Projects built with Muck are structured as a collection of interdependent steps (we refer to this structure as the “dependency graph”). With a simple naming convention and a little behind-the-scenes magic, Muck is able to infer the dependencies between source code and data files. With this information, Muck rebuilds only the parts of a project that have changed, and their dependent parts. For large datasets, the time savings can be dramatic, allowing users to explore their data with little overhead. Our goal is to provide an environment that encourages correctness and clarity of both code and data, while remaining fast, pragmatic and ergonomic. This post describes a few early results, specifically facilities for patching text and transforming records.

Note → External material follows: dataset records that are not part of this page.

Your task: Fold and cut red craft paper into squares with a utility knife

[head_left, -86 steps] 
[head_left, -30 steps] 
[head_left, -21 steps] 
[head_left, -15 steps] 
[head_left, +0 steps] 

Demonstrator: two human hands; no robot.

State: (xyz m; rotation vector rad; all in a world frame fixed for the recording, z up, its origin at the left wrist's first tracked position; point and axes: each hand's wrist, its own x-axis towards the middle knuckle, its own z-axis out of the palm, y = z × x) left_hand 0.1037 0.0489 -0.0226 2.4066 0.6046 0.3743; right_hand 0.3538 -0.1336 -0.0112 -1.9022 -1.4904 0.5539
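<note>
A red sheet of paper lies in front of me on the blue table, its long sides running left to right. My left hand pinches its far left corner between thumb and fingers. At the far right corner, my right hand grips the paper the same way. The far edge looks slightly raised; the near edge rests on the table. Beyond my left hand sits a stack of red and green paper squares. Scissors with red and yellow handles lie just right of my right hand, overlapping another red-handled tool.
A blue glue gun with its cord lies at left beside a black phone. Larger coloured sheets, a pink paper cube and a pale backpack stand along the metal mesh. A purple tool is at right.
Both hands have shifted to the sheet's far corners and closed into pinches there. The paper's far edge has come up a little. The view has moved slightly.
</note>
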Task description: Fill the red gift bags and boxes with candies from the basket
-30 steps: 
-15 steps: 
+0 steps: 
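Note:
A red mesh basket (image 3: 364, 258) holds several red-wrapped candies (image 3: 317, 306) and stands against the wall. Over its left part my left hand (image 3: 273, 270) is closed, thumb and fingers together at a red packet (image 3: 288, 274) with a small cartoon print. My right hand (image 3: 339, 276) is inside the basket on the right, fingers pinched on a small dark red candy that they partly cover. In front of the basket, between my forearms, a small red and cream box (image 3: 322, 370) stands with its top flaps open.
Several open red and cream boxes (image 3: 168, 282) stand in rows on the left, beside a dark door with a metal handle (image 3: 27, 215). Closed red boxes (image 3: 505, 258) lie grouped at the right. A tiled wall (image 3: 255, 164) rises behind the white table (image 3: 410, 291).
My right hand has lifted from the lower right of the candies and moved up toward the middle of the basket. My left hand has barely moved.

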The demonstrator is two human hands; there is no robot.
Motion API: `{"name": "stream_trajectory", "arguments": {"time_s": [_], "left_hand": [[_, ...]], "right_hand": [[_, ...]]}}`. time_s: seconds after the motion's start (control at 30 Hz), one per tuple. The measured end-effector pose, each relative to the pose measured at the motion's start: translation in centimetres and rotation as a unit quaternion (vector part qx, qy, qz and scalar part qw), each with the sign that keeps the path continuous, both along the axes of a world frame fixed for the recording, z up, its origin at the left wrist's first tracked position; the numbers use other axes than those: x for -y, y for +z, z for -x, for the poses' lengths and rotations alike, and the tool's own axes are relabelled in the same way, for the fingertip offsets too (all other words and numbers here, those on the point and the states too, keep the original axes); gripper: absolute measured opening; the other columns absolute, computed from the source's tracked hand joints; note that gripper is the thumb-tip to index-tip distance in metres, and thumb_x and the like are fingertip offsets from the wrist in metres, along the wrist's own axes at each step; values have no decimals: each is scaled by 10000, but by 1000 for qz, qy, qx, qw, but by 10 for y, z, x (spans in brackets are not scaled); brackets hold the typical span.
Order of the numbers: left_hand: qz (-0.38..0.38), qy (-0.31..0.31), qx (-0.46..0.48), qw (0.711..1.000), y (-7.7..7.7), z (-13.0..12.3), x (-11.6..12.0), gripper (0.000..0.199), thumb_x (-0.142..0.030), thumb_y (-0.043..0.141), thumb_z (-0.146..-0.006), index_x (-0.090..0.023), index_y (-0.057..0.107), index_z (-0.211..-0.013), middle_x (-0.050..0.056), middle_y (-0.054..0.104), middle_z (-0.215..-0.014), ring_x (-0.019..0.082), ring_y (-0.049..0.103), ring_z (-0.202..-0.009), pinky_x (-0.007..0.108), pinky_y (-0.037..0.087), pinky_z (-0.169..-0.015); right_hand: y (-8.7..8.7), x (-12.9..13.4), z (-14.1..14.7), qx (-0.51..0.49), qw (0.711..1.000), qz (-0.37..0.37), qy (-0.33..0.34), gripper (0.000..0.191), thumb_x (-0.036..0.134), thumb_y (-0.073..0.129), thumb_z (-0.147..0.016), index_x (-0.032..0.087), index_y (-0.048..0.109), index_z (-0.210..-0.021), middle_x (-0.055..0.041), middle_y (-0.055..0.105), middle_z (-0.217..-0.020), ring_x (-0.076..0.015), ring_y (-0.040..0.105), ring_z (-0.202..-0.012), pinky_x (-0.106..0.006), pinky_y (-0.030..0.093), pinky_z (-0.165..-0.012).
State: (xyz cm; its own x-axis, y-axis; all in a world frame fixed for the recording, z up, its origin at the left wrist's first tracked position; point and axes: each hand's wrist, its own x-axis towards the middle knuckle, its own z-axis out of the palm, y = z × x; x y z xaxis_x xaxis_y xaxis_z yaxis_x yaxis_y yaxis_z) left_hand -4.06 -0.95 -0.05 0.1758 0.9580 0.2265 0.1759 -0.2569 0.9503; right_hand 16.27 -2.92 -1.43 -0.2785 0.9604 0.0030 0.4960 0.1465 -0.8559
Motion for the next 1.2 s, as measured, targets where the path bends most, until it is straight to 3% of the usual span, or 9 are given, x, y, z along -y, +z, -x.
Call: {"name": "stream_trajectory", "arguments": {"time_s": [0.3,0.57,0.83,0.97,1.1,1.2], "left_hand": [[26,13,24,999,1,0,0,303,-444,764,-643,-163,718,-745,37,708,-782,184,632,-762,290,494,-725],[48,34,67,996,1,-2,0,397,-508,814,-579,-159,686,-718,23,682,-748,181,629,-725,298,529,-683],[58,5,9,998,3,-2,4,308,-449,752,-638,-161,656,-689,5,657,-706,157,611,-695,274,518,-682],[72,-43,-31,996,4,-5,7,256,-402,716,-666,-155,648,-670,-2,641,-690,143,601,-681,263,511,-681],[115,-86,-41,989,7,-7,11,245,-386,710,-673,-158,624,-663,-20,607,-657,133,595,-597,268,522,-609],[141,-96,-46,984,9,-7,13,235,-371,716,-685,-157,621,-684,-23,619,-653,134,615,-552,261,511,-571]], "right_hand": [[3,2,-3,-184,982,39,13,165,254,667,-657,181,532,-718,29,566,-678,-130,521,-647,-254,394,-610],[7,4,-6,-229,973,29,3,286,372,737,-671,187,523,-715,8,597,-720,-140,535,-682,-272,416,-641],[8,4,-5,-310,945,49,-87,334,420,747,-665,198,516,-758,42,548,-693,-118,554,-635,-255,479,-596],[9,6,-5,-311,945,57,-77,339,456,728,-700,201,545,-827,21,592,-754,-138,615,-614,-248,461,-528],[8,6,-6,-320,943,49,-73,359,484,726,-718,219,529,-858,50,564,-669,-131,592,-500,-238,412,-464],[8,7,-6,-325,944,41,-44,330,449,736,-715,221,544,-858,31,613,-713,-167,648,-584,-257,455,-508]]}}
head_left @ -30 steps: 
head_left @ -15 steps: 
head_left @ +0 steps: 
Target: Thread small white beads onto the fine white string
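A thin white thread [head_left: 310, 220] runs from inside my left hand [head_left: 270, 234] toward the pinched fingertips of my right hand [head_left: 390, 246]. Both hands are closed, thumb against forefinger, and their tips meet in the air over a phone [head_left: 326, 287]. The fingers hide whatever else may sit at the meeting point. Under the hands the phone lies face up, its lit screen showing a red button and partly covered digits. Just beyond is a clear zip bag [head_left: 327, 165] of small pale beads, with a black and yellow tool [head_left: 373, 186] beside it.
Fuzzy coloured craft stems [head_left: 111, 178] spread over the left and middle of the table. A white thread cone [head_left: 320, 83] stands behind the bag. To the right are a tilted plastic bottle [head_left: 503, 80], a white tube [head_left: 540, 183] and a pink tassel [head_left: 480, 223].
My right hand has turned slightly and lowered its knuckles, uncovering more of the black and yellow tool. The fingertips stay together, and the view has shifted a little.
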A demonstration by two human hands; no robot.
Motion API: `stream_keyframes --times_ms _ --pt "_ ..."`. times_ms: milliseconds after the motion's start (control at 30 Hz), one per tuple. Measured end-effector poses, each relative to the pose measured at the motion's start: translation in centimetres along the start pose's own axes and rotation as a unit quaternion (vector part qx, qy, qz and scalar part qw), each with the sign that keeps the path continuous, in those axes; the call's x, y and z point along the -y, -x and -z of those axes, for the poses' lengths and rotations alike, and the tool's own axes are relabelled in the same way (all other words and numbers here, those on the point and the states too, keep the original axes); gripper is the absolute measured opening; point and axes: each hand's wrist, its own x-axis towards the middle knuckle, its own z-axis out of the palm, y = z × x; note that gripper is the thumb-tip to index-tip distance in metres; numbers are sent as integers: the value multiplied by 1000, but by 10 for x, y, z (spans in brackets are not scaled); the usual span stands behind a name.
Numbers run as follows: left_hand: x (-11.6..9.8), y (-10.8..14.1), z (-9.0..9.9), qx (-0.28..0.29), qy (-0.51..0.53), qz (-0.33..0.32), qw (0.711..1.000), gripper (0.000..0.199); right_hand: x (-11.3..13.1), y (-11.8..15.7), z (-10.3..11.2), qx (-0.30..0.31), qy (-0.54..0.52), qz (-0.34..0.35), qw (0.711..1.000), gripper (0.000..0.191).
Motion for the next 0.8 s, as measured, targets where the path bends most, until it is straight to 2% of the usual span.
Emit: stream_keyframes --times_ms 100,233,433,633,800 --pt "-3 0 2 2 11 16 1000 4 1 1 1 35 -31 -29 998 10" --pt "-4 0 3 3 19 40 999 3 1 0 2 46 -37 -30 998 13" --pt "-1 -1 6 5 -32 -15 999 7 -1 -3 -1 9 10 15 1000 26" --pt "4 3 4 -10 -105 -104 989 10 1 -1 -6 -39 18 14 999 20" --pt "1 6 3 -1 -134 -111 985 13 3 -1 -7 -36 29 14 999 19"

Muck fills a role similar to the traditional Unix tool Make (see: paper and reference). Make, first released in 1976, is a command-line tool for automatically building products (typically compiled executables) from source files in an incremental fashion; when asked to produce a particular product (or “target”), it will only rebuild relevant portions of the project that have changed since the last build. The process is directed by a “makefile”, which specifies, for each target product to be built, the list of source files and products that the target depends on (the “dependencies”), as well as the commands to build the product (the “recipe”). In essence, the developer explicitly writes out the project’s dependency graph in the makefile, thus enabling Make to perform incremental builds.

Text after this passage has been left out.